WORK INSTRUCTION:
Using the entries below, write out the line with "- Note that", the line with "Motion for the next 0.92", and every line in between, exactly as each is written.

+++

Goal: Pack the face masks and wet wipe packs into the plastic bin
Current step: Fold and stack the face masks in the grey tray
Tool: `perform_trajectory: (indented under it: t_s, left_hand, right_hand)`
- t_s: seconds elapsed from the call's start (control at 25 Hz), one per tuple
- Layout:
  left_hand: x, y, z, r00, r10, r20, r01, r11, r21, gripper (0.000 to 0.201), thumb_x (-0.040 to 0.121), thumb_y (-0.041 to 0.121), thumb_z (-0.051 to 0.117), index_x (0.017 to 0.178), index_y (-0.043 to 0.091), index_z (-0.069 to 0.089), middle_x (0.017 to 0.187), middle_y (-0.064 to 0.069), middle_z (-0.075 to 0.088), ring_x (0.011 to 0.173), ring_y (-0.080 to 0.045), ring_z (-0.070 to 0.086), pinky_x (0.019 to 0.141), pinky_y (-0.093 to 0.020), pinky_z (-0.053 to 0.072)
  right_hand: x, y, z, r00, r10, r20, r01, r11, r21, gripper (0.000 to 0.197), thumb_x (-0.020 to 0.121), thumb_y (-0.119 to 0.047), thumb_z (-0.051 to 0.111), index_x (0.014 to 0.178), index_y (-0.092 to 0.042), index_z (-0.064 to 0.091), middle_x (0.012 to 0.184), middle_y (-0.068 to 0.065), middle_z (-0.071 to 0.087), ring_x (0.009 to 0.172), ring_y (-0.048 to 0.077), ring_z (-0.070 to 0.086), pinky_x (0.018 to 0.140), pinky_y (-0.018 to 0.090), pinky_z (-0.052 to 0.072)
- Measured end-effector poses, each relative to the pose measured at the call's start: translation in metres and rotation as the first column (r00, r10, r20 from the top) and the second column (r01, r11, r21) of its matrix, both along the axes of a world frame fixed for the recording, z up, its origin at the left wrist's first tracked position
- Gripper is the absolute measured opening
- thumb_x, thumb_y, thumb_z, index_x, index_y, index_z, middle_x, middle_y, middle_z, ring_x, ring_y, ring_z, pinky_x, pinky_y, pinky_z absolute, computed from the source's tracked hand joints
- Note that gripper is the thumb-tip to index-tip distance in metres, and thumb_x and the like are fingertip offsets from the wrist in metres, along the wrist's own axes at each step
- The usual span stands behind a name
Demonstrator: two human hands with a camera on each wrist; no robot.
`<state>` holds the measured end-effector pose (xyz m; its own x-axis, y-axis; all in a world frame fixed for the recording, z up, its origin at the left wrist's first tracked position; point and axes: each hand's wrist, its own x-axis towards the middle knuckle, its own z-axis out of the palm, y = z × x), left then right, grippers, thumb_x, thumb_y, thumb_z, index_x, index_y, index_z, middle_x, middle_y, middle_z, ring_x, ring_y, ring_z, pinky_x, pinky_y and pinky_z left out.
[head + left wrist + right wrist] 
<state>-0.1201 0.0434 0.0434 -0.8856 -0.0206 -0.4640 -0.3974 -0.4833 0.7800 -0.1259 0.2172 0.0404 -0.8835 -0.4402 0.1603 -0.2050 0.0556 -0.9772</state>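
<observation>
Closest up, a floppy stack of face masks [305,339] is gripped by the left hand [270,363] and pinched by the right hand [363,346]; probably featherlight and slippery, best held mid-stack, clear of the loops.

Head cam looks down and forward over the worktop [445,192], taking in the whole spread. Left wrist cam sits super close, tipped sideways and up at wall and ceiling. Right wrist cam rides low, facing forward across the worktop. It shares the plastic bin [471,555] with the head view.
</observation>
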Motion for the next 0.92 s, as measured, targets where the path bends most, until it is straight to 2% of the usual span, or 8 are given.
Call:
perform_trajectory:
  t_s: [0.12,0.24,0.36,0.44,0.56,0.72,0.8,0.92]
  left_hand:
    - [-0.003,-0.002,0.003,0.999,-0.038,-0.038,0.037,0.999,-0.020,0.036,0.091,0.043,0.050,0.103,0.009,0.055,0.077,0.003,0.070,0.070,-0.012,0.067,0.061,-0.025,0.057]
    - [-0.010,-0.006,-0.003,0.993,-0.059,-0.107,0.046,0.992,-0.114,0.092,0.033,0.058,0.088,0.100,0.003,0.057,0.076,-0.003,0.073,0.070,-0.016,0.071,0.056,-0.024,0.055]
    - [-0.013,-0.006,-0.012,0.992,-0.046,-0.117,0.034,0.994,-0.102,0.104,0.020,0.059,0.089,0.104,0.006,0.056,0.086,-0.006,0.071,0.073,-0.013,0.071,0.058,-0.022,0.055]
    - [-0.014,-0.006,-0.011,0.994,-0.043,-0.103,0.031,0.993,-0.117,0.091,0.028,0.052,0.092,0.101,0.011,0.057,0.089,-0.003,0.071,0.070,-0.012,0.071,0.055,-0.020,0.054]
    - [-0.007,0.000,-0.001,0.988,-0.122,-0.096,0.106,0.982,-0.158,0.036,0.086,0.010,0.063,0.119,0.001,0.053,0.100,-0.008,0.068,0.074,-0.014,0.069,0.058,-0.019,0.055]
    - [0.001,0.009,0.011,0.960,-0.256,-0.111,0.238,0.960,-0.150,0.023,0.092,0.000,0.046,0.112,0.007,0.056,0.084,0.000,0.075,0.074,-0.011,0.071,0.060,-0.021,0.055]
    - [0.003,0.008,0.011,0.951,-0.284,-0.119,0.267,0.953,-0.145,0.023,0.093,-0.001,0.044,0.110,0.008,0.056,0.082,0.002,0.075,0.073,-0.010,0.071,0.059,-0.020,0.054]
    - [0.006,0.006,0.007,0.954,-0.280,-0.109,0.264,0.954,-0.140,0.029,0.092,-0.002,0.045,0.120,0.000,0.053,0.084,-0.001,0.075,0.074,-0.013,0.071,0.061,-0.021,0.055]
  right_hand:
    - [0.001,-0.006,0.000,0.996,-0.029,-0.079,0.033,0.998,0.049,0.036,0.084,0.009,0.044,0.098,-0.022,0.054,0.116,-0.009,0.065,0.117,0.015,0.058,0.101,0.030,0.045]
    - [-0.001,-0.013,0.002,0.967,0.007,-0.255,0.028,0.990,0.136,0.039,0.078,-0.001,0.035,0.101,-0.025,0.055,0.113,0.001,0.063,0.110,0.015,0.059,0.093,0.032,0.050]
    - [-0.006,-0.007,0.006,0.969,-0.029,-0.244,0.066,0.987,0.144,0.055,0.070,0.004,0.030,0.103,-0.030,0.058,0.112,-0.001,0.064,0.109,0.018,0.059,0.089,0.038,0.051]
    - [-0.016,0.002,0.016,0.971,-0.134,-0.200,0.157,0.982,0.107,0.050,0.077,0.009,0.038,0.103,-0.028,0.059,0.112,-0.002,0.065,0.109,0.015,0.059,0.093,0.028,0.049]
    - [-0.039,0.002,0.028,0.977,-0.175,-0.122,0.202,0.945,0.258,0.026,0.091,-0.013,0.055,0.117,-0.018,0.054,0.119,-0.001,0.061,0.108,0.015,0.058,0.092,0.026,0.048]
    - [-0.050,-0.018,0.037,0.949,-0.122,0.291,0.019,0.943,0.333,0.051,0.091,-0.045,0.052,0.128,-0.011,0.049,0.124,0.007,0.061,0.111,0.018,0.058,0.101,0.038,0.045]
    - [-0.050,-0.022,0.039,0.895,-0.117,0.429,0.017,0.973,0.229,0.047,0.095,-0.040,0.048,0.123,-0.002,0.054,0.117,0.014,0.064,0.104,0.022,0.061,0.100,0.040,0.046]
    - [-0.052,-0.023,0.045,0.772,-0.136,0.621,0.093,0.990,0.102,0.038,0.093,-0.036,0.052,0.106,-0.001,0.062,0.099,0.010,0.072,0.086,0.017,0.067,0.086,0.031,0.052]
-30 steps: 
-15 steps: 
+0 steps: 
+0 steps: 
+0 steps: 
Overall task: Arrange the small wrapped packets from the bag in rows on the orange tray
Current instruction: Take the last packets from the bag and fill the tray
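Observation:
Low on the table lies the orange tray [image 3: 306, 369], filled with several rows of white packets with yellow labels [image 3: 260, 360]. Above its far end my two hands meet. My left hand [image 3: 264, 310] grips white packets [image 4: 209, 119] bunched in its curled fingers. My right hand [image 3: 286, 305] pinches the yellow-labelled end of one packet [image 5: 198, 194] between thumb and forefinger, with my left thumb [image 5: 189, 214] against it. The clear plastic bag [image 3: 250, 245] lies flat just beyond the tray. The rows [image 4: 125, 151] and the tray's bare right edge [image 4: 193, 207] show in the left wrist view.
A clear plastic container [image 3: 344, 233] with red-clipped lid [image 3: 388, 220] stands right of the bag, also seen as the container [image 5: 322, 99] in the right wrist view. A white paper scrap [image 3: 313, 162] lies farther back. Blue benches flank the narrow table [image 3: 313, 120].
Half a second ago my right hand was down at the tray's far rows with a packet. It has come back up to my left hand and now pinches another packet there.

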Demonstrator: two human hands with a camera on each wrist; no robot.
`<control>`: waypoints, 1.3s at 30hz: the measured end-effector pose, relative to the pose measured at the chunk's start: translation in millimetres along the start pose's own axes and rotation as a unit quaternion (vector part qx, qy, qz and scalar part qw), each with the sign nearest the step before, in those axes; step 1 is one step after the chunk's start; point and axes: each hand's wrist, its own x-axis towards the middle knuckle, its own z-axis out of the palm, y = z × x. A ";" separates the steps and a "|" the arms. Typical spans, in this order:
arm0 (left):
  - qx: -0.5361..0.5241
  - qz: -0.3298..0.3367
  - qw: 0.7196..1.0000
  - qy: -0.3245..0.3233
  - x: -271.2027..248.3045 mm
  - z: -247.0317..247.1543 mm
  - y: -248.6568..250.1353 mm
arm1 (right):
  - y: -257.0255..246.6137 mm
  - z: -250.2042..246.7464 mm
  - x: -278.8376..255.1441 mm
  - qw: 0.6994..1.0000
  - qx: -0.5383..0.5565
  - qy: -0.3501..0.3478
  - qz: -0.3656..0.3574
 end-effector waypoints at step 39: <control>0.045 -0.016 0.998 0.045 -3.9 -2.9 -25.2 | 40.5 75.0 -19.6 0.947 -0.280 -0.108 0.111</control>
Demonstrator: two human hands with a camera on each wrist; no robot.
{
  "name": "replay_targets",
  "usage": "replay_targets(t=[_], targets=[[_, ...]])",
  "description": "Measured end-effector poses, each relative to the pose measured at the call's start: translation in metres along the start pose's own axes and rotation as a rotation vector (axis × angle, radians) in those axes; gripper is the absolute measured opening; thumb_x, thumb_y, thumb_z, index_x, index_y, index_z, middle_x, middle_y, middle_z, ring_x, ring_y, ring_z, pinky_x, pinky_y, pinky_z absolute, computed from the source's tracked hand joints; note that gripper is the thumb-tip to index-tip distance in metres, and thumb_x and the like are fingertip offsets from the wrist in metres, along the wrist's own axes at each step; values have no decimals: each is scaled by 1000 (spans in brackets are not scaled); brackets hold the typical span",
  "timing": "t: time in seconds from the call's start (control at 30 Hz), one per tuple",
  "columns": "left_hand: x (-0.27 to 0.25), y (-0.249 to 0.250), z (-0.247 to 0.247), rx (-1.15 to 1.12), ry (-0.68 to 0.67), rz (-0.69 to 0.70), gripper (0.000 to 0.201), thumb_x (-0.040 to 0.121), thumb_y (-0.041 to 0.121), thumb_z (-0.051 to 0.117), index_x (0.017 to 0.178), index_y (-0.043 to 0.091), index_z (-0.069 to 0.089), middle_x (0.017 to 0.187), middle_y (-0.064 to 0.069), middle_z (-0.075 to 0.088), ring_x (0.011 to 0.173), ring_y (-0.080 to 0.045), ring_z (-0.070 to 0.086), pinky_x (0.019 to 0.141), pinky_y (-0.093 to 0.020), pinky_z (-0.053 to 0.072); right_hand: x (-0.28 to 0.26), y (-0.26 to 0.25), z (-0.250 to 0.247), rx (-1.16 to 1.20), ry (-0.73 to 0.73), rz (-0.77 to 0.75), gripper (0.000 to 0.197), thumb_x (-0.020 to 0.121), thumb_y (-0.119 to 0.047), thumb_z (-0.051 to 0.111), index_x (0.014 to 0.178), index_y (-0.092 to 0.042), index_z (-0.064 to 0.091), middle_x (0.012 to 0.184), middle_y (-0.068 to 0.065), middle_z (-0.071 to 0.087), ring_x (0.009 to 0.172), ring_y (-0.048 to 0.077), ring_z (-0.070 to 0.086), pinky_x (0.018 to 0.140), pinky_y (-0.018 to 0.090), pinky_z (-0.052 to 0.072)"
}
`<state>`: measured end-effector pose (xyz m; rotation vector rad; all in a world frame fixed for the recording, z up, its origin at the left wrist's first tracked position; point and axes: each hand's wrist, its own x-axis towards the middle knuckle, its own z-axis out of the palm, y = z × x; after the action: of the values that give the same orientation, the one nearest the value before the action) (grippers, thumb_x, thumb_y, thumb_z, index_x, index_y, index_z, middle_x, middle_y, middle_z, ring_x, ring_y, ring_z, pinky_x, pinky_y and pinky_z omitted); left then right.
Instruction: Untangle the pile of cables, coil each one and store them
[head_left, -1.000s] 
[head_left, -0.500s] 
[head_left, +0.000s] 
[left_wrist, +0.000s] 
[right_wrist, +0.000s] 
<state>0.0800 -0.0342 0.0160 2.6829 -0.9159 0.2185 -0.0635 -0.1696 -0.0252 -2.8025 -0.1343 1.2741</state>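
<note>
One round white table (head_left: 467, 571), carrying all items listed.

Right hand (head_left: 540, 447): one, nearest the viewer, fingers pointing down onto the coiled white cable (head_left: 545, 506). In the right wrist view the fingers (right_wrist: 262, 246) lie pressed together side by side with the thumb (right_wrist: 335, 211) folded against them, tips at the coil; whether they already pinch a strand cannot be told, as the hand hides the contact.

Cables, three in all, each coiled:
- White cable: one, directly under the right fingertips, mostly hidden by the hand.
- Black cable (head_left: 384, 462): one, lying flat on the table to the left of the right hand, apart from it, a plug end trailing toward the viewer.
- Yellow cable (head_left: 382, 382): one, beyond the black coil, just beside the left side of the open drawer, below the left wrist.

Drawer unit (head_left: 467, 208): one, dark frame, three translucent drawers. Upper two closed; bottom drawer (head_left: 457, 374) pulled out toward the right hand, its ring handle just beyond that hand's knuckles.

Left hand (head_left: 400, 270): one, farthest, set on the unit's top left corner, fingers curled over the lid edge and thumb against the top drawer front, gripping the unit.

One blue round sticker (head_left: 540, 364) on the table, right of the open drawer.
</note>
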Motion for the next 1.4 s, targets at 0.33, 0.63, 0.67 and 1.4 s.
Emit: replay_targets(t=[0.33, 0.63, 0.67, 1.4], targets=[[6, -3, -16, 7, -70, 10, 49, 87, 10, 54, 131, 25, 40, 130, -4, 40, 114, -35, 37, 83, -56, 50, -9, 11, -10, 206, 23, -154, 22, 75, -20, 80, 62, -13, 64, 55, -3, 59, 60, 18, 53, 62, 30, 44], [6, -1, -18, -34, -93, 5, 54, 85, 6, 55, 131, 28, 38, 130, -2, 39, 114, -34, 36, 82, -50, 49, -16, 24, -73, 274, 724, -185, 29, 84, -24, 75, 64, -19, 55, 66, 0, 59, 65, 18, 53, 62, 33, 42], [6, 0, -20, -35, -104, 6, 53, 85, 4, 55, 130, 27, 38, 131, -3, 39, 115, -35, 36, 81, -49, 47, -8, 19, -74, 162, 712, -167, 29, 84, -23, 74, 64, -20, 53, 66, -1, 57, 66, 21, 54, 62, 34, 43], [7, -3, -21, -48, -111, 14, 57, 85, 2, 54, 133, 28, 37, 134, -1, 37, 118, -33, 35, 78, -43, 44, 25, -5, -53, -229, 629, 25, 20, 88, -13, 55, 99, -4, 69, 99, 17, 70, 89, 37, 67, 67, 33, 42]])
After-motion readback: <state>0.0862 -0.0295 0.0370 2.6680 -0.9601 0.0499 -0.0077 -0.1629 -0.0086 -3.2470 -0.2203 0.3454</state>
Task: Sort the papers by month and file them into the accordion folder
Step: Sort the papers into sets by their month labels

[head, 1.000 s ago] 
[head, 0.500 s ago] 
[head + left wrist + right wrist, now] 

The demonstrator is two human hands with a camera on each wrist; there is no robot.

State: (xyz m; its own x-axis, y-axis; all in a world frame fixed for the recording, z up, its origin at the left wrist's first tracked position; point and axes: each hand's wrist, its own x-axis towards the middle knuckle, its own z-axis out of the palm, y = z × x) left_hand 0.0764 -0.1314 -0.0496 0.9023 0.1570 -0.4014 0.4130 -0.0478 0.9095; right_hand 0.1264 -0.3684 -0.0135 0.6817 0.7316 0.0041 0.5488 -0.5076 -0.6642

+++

TASK ANSWER:
- Note that gripper is the thumb-tip to index-tip distance in metres, and thumb_x and the like are fingertip offsets from the wrist in metres, along the wrist's own axes at each step
- The usual span stands behind a name
Demonstrator: two human hands with a camera on each wrist; no robot.
`<state>` holds the measured end-effector pose (xyz m; its own x-axis, y-axis; all in a world frame fixed for the recording, z up, its origin at the left wrist's first tracked position; point and axes: each hand's wrist, its own x-axis towards the middle knuckle, its own z-axis out of the palm, y = z × x), left then right, grippers, thumb_x, thumb_y, thumb_z, index_x, index_y, index_z, middle_x, middle_y, middle_z, ring_x, ring_y, ring_z, pinky_x, pinky_y and pinky_z left out.
[head + left wrist + right wrist] 
<state>-0.1201 0.0434 0.0434 -0.8856 -0.0206 -0.4640 -0.3974 -0.4833 0.7800 -0.1259 0.2172 0.0404 -0.8835 -0.4402 0.1603 -0.2050 0.0556 -0.9772</state>
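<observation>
Closest up, a floppy stack of face masks [305,339] is gripped by the left hand [270,363] and pinched by the right hand [363,346]; probably featherlight and slippery, best held mid-stack, clear of the loops.

Head cam looks down and forward over the worktop [445,192], taking in the whole spread. Left wrist cam sits super close, tipped sideways and up at wall and ceiling. Right wrist cam rides low, facing forward across the worktop. It shares the plastic bin [471,555] with the head view.
</observation>
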Motion for the next 0.92 s, as measured, targets where the path bends most, until it is straight to 2% of the usual span, or 8 are given.

No more work is required for the exercise.